» **What you will do**: It would help if you retyped the data exactly, leaving out the pictures.

-*-*-

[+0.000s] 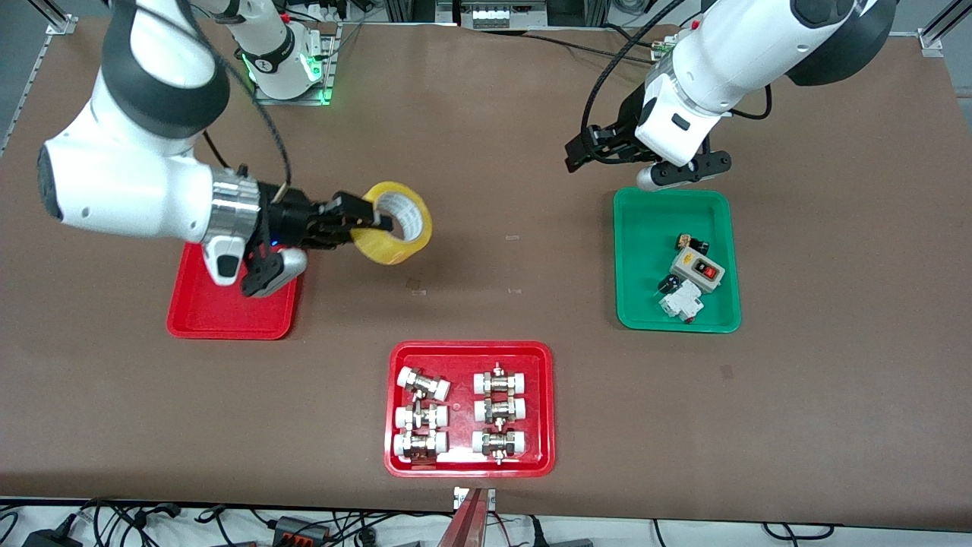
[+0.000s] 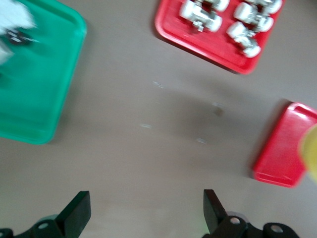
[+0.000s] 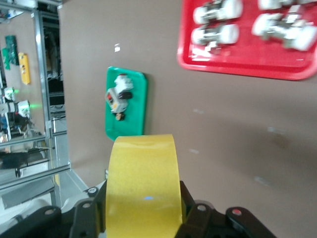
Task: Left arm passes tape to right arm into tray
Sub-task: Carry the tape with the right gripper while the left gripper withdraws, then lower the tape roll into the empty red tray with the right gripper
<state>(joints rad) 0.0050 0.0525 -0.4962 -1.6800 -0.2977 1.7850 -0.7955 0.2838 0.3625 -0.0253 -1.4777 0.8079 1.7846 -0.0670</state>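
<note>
The yellow tape (image 1: 395, 222) hangs in the air with my right gripper (image 1: 372, 216) shut on its wall, one finger through the pale core. It is over bare table beside the narrow red tray (image 1: 228, 315), whose far part is hidden under the right wrist. In the right wrist view the tape (image 3: 143, 183) fills the space between the jaws of the right gripper (image 3: 143, 218). My left gripper (image 1: 588, 148) is open and holds nothing, over the table by the green tray's far edge. The left wrist view shows its fingers (image 2: 79, 210) wide apart, plus the red tray (image 2: 285, 148) and a sliver of tape (image 2: 311, 151).
A green tray (image 1: 645, 304) with switches and small electrical parts lies toward the left arm's end. A wider red tray (image 1: 471, 352) with several white-capped metal fittings sits nearest the front camera. Brown table spreads between the trays.
</note>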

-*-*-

» **Result of the task**:
[+0.000s] 
[+0.000s] 
[+0.000s] 
Task: Left arm passes tape to right arm into tray
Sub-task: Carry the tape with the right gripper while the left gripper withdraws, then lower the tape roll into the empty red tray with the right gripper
<state>(joints rad) 0.0050 0.0525 -0.4962 -1.6800 -0.2977 1.7850 -0.7955 0.2838 0.3625 -0.0253 -1.4777 0.8079 1.7846 -0.0670</state>
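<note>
The yellow tape (image 1: 395, 222) hangs in the air with my right gripper (image 1: 372, 216) shut on its wall, one finger through the pale core. It is over bare table beside the narrow red tray (image 1: 228, 315), whose far part is hidden under the right wrist. In the right wrist view the tape (image 3: 143, 183) fills the space between the jaws of the right gripper (image 3: 143, 218). My left gripper (image 1: 588, 148) is open and holds nothing, over the table by the green tray's far edge. The left wrist view shows its fingers (image 2: 79, 210) wide apart, plus the red tray (image 2: 285, 148) and a sliver of tape (image 2: 311, 151).
A green tray (image 1: 645, 304) with switches and small electrical parts lies toward the left arm's end. A wider red tray (image 1: 471, 352) with several white-capped metal fittings sits nearest the front camera. Brown table spreads between the trays.
</note>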

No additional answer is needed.